Your task -> Please say how many lines in the entries below hold the string "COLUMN", with no other words.

......

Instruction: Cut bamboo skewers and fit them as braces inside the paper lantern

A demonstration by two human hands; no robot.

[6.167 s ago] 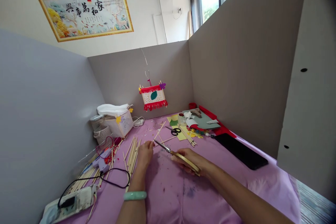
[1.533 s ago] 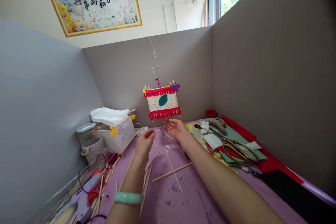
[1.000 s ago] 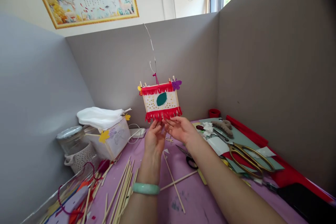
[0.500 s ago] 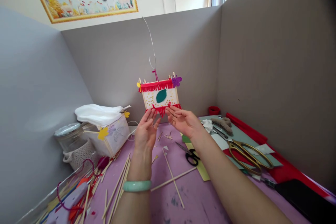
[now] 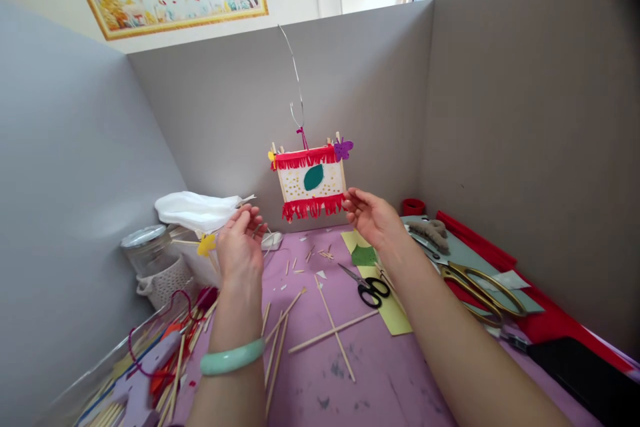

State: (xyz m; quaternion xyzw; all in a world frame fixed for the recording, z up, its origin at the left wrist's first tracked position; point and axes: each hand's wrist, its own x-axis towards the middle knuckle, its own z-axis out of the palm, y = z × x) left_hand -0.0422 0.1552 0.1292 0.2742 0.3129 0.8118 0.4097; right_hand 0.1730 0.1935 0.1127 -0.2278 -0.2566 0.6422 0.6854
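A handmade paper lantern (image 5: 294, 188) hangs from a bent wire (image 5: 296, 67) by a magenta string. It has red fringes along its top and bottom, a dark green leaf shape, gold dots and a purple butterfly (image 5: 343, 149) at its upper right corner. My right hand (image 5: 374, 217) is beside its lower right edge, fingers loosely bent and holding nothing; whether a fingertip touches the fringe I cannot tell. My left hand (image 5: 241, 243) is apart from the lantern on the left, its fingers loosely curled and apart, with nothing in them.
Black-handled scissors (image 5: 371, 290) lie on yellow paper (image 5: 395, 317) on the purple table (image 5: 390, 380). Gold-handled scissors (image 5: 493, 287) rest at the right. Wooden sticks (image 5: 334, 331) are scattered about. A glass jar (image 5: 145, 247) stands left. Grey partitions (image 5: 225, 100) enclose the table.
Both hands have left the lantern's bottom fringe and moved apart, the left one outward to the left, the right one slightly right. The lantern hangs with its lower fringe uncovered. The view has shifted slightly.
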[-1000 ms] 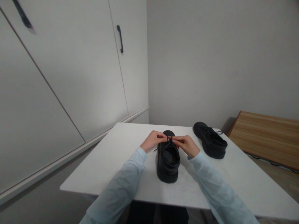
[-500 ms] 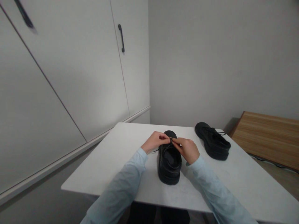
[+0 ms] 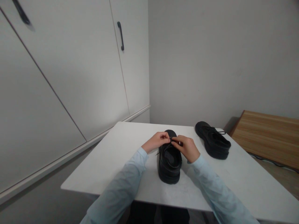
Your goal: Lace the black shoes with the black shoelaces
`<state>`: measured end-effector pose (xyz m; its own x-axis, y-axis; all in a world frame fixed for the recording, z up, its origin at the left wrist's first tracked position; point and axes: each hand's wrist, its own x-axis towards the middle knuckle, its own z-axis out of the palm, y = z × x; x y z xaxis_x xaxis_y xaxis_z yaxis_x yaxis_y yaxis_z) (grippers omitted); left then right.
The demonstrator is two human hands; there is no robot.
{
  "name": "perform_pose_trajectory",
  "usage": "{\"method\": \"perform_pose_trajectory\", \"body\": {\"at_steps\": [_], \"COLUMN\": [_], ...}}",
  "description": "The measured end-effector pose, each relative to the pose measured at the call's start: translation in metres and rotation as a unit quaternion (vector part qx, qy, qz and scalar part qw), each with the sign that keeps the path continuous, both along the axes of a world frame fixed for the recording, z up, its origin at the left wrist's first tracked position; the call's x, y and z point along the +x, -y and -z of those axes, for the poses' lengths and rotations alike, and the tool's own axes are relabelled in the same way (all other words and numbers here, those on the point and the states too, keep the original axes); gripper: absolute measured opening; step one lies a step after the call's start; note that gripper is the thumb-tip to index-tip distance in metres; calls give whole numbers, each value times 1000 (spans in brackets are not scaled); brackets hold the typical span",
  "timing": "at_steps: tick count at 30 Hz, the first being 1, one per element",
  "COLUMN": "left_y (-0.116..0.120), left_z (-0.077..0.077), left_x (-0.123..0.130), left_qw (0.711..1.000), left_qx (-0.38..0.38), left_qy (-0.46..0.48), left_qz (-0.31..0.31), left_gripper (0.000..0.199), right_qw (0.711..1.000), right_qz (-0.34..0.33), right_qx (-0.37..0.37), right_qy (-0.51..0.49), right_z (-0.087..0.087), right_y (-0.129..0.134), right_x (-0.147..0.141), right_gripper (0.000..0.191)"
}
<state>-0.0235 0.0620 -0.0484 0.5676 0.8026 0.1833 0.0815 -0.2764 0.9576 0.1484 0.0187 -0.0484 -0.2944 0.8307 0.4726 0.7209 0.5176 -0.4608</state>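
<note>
A black lace-up shoe (image 3: pixel 170 169) stands on the white table with its heel toward me and its toe pointing away. Over its lacing, my left hand (image 3: pixel 158 140) pinches the dark shoelace (image 3: pixel 170 139) from the left. From the other side my right hand (image 3: pixel 187 147) pinches the lace too, its fingertips close to those of the left. A loose lace end (image 3: pixel 158 153) sticks out at the shoe's left side. My fingers partly cover the lacing, so the exact shape of the lace between them is hidden.
A second black shoe (image 3: pixel 216 146) rests at the back right of the white table (image 3: pixel 112 161), its lace in a loop. White cabinets with dark handles (image 3: pixel 121 35) line the left. A wood-grain board (image 3: pixel 268 133) lies beyond the table's right edge.
Both hands stay over the lacing with only small finger movements. The right fingers have shifted slightly. The loose lace end at the left hangs closer to the shoe.
</note>
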Motion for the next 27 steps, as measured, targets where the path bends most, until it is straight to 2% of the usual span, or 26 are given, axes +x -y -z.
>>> {"method": "perform_pose_trajectory", "body": {"at_steps": [5,12,18,27], "left_y": [2,6,7,5], "left_z": [-2,-4,-6,-3], "left_x": [0,0,-1,-1], "left_qw": [1000,999,995,996], "left_qx": [21,30,89,79], "left_qy": [-7,-19,-32,-19], "left_qz": [5,4,-22,-34], "left_gripper": [14,11,11,10], "right_qw": [991,956,938,920], "right_qz": [-17,-30,-27,-35], "right_qx": [-62,-175,-212,-244], "right_qy": [-114,-232,-274,-305], "right_z": [0,-2,-6,-5], "right_y": [-5,-7,-5,-7], "right_x": [1,-3,-7,-5], "right_gripper": [19,23,25,20]}}
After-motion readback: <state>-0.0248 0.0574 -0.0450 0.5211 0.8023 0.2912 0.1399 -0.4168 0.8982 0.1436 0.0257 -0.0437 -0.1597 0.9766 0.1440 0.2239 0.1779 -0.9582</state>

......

Task output -> 2